Implementation:Axolotl ai cloud Axolotl HFRLTrainerBuilder Build
| Knowledge Sources | |
|---|---|
| Domains | Alignment, Training |
| Last Updated | 2026-02-06 23:00 GMT |
Overview
Concrete tool for building and configuring the DPO alignment trainer instance provided by the Axolotl framework.
Description
The HFRLTrainerBuilder class assembles all components for DPO training.
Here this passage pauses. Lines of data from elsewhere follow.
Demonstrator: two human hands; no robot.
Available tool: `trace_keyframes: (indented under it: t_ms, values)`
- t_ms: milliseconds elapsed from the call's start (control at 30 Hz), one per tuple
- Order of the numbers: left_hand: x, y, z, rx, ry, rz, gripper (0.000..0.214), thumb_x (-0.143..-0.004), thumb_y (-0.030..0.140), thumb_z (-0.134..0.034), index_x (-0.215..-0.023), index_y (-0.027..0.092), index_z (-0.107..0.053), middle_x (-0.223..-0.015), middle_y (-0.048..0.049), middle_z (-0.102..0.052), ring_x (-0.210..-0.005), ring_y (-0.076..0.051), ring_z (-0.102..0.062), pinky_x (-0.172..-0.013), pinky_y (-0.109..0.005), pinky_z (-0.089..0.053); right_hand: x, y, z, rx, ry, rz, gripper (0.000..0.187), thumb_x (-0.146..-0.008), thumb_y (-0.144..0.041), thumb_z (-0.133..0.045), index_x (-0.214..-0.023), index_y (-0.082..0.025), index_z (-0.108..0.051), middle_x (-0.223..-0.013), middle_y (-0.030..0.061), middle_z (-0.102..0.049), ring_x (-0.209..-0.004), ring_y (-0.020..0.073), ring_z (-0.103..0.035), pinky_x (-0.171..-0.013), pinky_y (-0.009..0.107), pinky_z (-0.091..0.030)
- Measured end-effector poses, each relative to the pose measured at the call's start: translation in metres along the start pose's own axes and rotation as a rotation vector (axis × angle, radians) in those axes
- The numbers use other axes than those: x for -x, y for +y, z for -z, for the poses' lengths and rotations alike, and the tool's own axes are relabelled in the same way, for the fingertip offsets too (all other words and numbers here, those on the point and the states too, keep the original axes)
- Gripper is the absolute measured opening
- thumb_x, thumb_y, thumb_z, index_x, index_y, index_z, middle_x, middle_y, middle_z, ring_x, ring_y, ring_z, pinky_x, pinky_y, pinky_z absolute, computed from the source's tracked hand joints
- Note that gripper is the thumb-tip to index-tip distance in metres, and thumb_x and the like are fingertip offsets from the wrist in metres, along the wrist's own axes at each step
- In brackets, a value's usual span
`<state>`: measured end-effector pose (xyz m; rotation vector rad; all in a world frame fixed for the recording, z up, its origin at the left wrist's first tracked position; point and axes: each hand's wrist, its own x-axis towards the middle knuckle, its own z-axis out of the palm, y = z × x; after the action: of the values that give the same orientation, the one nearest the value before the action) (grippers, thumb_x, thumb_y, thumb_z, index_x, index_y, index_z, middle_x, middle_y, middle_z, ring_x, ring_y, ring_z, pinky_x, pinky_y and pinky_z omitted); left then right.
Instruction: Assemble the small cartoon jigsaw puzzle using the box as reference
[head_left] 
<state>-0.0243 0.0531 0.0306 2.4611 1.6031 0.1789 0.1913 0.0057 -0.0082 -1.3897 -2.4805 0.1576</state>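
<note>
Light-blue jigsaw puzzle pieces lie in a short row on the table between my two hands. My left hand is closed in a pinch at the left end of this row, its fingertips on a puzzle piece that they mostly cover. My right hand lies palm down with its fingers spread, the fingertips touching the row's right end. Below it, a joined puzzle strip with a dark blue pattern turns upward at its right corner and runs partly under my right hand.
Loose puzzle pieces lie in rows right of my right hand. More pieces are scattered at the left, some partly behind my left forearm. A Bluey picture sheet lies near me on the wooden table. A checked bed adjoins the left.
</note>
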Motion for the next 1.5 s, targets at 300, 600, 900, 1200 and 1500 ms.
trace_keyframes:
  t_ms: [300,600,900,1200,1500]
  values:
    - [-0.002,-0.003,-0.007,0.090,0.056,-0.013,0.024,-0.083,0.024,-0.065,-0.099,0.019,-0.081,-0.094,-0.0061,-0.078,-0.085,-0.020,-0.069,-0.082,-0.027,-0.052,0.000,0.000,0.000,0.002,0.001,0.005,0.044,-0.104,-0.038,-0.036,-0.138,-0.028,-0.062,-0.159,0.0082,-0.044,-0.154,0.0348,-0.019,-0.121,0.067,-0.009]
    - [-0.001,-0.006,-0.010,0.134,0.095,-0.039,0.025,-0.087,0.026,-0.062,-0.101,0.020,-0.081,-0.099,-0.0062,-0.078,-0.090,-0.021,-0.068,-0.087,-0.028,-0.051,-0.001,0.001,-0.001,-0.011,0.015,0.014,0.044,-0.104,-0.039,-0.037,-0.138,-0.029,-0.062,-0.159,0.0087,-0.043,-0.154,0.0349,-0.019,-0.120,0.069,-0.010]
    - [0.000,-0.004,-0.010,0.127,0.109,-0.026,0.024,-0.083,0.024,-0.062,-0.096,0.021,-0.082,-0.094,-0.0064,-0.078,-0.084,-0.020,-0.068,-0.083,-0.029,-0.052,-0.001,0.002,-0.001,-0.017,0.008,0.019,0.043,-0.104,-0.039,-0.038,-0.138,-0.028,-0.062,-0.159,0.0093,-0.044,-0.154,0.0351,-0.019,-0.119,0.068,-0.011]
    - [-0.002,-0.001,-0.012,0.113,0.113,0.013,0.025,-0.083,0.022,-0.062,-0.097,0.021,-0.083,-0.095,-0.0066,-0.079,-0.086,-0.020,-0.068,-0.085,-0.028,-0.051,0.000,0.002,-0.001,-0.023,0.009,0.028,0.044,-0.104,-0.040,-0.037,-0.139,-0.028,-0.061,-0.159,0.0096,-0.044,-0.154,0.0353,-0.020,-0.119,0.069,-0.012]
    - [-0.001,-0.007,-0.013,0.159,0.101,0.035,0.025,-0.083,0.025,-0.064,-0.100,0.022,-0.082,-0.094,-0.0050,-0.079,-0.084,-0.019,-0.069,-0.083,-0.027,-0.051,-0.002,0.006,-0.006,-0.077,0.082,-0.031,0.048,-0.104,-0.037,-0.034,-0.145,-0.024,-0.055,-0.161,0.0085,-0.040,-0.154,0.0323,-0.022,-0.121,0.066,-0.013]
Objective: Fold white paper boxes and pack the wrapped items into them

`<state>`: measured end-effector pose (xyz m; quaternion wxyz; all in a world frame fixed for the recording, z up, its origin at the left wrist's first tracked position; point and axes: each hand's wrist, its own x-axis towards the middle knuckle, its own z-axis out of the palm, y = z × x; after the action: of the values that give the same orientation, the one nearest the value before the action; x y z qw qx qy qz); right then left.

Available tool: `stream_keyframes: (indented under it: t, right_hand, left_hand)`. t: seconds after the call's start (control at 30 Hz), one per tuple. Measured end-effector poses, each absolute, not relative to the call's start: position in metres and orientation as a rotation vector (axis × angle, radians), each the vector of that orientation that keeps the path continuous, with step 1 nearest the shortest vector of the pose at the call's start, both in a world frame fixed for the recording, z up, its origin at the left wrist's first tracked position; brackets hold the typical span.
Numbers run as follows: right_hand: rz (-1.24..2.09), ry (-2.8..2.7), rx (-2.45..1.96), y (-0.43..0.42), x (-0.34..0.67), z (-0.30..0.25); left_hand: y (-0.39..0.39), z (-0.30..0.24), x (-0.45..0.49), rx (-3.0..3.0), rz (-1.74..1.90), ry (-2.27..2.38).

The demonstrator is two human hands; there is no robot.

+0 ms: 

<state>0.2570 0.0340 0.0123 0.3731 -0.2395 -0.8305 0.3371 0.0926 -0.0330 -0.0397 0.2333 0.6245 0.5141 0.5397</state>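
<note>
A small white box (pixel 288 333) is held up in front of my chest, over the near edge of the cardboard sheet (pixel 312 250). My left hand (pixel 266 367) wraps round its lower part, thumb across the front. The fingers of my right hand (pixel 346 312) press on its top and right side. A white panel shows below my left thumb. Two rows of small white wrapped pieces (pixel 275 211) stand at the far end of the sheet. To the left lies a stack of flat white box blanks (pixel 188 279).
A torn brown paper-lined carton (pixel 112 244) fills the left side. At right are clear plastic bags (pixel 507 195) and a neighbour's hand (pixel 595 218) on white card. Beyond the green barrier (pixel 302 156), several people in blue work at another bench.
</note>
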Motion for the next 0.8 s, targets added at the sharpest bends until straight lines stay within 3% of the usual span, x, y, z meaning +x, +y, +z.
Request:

The build() method selects the appropriate strategy (DPO, KTO, GRPO) via DPOStrategy or KTOStrategy, configures DPO-specific training arguments (loss type, label smoothing, max length, generation during eval), and returns an AxolotlDPOTrainer instance ready for training.
AxolotlDPOTrainer extends TRL's DPOTrainer with Axolotl-specific mixins for custom optimizers, schedulers, RNG state management, and distributed save handling.
DPOStrategy is a helper class that:
- Returns the correct trainer class (AxolotlDPOTrainer)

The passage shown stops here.